Platelet reactivity in thromboelastometry. Revision of the FIBTEM test: a basic study

Abstract

This study aimed to investigate modifications to the FIBTEM test to better assess fibrinogen levels and the quality of fibrin polymerization in citrated blood using Multiplate impedance aggregometry to verify platelet inhibition. Blood samples from 26 healthy volunteers were subjected to thromboelastometry studies (EXTEM/FIBTEM tests) in accordance with the standard study protocol (cytochalasin D) and according to a modified protocol (synthetic IIbIIIa receptor antagonist vs. acetylsalicylic acid [ASA] + synthetic IIbIIIa receptor antagonist instead of cytochalasin D). Independent of thromboelastometry, Multiplate impedance aggregometry was used to assess the degree of restriction by the platelet blocked with the following treatments: (1) cytochalasin D, (2) synthetic IIbIIIa antagonist or (3) ASA + synthetic IIbIIIa antagonist to assess the aggregation response to activation with an agonist (ADP, collagen, thrombin receptor activating peptide-6 [TRAP-6], and arachidonic acid).
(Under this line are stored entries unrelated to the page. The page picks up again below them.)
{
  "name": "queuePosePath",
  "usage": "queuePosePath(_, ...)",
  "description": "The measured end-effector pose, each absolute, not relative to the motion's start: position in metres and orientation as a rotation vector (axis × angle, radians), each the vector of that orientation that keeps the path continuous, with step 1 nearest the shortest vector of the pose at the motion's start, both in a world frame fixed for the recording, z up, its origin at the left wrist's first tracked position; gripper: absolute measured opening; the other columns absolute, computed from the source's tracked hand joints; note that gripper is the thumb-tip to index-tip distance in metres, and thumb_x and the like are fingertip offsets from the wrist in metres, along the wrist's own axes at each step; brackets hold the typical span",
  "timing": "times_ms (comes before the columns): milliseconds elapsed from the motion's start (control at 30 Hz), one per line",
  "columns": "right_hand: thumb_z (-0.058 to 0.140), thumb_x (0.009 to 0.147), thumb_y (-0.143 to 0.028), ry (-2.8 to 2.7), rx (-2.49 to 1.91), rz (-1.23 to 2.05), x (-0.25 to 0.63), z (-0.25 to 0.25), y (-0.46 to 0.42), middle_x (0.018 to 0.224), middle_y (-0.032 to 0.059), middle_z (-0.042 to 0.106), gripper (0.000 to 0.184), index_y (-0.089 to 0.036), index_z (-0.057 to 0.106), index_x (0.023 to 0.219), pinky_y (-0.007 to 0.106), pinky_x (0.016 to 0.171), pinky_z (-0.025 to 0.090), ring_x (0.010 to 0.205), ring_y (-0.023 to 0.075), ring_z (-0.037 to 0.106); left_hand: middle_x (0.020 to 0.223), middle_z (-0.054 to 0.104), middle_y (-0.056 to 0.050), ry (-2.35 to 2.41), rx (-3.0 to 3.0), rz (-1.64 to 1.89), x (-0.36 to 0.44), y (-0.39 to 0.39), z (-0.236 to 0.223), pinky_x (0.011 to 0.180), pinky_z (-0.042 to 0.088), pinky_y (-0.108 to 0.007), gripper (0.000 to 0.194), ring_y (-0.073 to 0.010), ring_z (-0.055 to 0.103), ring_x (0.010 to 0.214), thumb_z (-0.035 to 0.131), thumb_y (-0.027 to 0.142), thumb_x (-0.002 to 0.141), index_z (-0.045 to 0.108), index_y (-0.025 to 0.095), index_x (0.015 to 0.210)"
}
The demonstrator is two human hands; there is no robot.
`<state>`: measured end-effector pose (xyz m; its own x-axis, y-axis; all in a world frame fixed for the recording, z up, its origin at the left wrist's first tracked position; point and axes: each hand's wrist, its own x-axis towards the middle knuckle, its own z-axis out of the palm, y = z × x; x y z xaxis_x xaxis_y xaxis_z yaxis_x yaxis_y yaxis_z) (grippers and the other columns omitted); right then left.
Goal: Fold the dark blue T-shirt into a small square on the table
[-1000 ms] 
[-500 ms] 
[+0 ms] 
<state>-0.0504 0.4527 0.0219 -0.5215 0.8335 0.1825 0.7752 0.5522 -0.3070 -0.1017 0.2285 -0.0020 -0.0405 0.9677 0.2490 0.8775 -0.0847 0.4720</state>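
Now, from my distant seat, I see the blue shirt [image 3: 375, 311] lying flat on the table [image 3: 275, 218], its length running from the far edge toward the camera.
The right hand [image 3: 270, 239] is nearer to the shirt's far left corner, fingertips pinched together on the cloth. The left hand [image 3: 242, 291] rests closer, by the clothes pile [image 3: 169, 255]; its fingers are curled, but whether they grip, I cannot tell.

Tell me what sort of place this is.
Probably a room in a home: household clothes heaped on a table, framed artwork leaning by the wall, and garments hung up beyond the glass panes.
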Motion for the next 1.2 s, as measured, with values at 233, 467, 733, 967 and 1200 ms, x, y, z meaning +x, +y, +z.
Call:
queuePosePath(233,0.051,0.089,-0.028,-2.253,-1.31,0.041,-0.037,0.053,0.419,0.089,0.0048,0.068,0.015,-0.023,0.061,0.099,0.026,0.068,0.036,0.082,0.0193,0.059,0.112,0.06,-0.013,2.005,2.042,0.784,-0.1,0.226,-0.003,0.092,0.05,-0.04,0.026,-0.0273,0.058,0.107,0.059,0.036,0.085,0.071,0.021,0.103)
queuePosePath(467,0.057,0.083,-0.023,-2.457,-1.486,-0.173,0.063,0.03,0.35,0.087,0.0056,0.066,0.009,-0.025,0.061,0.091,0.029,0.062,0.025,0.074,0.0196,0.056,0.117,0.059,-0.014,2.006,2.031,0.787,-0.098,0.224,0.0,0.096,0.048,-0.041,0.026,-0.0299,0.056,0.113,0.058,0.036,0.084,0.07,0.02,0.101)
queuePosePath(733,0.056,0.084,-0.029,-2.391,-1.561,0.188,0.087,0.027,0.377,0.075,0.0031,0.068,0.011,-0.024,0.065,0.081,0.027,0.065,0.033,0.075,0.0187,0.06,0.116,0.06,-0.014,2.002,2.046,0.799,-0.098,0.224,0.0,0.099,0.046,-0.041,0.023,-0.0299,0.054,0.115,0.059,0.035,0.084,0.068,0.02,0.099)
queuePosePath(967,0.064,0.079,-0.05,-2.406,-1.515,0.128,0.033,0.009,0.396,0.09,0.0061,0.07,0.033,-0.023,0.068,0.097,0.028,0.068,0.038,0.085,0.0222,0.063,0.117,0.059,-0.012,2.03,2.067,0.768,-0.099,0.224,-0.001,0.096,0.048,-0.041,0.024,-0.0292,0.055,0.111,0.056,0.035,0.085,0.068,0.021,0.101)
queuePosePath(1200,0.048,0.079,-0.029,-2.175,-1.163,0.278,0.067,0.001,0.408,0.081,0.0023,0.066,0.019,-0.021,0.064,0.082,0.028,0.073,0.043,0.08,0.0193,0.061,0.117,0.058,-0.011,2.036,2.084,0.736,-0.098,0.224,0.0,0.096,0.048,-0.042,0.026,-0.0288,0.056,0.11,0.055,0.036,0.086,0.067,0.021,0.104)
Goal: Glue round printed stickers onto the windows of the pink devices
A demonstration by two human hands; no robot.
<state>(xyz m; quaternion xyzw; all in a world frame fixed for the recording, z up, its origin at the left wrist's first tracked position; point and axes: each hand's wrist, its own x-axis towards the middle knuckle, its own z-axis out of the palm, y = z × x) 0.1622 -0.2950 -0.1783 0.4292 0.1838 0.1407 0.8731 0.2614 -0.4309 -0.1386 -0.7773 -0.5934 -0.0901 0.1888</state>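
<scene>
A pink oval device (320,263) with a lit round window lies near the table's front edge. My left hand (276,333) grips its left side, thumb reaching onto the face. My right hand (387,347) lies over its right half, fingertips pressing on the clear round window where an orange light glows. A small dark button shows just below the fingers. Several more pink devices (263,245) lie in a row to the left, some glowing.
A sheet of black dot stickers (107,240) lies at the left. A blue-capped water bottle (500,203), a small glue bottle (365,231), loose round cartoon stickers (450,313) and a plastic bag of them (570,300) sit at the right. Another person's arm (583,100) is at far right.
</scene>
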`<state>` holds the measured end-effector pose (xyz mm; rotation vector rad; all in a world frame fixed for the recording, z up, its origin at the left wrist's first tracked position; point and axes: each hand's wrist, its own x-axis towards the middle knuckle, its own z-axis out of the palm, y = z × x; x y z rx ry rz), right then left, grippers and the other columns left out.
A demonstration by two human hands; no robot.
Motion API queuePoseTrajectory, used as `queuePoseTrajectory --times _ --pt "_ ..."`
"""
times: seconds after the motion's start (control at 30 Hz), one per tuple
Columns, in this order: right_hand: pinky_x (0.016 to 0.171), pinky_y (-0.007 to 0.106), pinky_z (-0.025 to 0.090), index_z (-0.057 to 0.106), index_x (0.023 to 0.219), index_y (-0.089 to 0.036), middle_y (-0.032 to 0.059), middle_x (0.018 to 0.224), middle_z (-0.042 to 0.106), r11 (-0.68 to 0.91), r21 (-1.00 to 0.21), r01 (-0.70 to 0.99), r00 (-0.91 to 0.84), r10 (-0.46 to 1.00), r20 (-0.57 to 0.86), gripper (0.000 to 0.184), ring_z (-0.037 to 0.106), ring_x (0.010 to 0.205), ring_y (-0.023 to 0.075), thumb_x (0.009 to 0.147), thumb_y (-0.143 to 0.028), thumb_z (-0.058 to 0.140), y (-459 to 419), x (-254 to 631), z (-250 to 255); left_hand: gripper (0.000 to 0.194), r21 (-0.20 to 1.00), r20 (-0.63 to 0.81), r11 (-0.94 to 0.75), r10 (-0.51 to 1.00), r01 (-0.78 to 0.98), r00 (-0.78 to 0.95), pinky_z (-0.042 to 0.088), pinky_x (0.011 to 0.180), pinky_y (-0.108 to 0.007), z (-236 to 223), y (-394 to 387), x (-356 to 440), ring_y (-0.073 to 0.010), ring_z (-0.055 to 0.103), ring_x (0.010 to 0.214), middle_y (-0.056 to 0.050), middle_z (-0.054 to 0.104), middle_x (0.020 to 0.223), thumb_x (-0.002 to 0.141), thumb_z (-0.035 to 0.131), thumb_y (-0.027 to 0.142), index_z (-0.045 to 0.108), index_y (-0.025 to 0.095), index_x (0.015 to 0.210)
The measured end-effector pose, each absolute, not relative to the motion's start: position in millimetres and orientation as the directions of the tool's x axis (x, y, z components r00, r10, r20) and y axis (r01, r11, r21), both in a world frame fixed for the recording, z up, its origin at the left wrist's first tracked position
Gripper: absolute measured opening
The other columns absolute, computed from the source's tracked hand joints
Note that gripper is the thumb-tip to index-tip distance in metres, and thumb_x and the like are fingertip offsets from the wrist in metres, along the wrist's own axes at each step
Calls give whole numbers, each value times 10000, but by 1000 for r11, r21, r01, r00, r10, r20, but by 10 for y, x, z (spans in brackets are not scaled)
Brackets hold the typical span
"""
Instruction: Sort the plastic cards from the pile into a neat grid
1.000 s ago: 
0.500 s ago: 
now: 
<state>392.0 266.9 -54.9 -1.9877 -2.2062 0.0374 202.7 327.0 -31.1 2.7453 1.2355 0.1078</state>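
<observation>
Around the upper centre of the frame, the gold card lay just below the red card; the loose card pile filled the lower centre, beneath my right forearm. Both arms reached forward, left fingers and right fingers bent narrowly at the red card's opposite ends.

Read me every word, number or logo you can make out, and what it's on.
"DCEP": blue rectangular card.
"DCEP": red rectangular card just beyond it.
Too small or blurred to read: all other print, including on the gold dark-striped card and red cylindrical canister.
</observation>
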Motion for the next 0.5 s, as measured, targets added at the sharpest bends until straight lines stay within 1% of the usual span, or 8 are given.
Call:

Via aggregometry, cytochalasin D more weakly inhibited platelet aggregation than simultaneous administration of the -IIbIIIa receptor antagonist with ASA. However, total platelet aggregation inhibition was observed after simultaneous administration of cytochalasin D combined with a synthetic IIbIIIa receptor antagonist. In the thromboelastometry, a significant decrease of the A10, A20 and MCF parameters were observed in the EXTEM/FIBTEM tests after they were modified by the addition of a synthetic IIbIIIa receptor antagonist alone or in combination with ASA. In conclusion, in this Multiplate- and ROTEM-based laboratory approach, a two-way blockade (IIbIIIa-antagonist + cytochalasine D) was sufficient to completely inhibit procoagulant platelet function as observed by aggregometry and thromboelastometry.